I spotted my schoolfriend doing a grand job at marshalling the traffic and I dashed over to say hello. 
'Clunk, crash, bang' 
That was the sound of my wheels falling off.  I slowed down and ate some sweets trying to correct, what felt like, my sugar dropping. My friends hung back a little and I pointed them on, but they were keeping me in their eyesight, as we would be passing the halfway mark soon, and were concerned that I may turn in. I stayed within 10 meters of them, as we past the turnoff point, and to be honest, I didn't really have any desire to stop then. This desire only happened later. I waved my friends onwards as they were looking too good to slow their pace for me, I needed to sort this out on my own. I did the lampost running, three run, one walk, for the next few km's and at the one waterpoint, a friend recognised me and I stopped, briefly. I needed to do the distance, so I fought back the desire to stay and carried on. 
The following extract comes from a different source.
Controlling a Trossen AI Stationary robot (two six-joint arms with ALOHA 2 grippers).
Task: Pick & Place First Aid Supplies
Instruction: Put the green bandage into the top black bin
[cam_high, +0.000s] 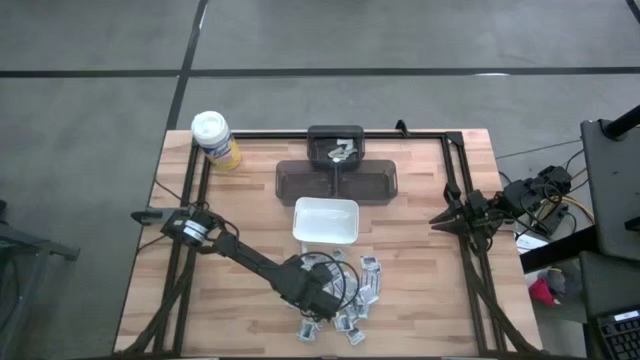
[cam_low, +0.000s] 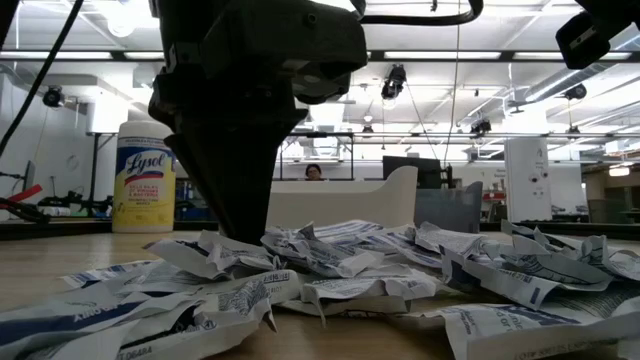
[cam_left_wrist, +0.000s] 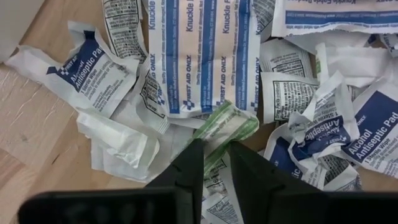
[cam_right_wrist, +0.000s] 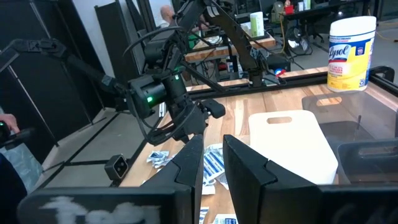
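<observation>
- Many small flat packets — the first aid supplies (cam_high: 345, 300) — lie heaped at about 6 o'clock on the table (cam_high: 430, 290) in the high view, just below the white dish (cam_high: 326, 221), which sits near the centre.
- The left gripper (cam_high: 318, 297) is down in that heap; its arm reaches in from 9 o'clock, so it is by far the nearer tool.
- In the left wrist view its fingers (cam_left_wrist: 186, 171) stand close together with a narrow gap, and a greenish striped packet (cam_left_wrist: 229, 126) runs into that gap. I judge the jaws to be nipping its near end, but whether they already have a firm hold I cannot tell.
- The relation that matters: this packet's long axis lies roughly along the gripper's forward line, slanting a little toward 1 o'clock, so the fingers pinch across its narrow width rather than its length.
- Neighbours crowd it — a knuckle bandage packet (cam_left_wrist: 205, 53) lies just ahead and alcohol wipe packets (cam_left_wrist: 93, 65) to either side, some overlapping, so a lift may drag a second packet along.
- The right gripper (cam_high: 440, 220) waits well apart at 3 o'clock by the table's edge; the right wrist view shows its fingers (cam_right_wrist: 245, 168) parted by a slim gap, holding nothing.
- A yellow canister (cam_high: 216, 139) stands at 11 o'clock, and a dark tray (cam_high: 336, 180) at 12 o'clock, beyond the dish.
</observation>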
It took a lot longer to correct itself and by now my friends were nowhere to be seen, but I kept inching forward. I had deliberately not worn my watch, so I had no idea of how much time I was doing and it was only at the 32km point, where I asked someone what the time was. We still had an hour and 20 minutes to do 10km's, completely within reach and this seemed to snap me out of my sugar low. I started jogging again. I caught sight one of my friends who looked like he was struggling, and after a while of him just being out of reach I caught him around 36km. We chatted and walked and when I tried to run again, everything hurt, and my head spun. So I stayed walking with him and watched as the people passed us. The sun was beginning to melt everything, but luckily there was lots of shade and I chatted to distract him, even though it probably only distracted me! With about 2km to go, my dizziness caught me, and I slowed right down. I knew there was shops up ahead, so decided I would go find a bathroom, which was great. Then I remembered my emergency taxi money. This was an emergency, so I bought an ice lolly! We crossed the last main road and I was enjoying the different taste and texture. Someone offered us a lift to the stadium, but we declined, and kept our steady pace to complete the distance.
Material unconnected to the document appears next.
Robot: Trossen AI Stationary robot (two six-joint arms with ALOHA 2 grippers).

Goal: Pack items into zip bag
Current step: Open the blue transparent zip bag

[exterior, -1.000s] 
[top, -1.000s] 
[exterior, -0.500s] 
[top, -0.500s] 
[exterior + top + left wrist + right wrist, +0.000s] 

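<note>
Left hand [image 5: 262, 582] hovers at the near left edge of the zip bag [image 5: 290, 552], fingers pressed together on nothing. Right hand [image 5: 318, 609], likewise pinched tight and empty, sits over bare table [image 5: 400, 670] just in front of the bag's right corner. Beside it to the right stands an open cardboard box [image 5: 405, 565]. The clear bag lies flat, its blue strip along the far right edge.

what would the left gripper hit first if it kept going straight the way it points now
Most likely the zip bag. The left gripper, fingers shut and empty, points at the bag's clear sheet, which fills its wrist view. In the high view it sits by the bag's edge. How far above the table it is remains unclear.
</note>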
Hubby was very bored with waiting, but he was kind enough to applaud us coming round to the finish line, at least it was faster than my worst ever marathon at the same grounds. Just about everyone else had left, but I was just so thankful to be sitting down and not have to move, that I didn't care! So now it's back to the drawing board, and I have to figure out what to do about my sugar levels, with 2 weeks before our 50km, I better come up with something magic!


1 comment:

Johann said...

Well done for hanging in there Cathie. I've been there often and no how hard it can be. For me the only way to not go through this is plain and simple hard training to get fitter and in better shape. I've never found a magic formula. I hope you do so I can try it as well. All the best!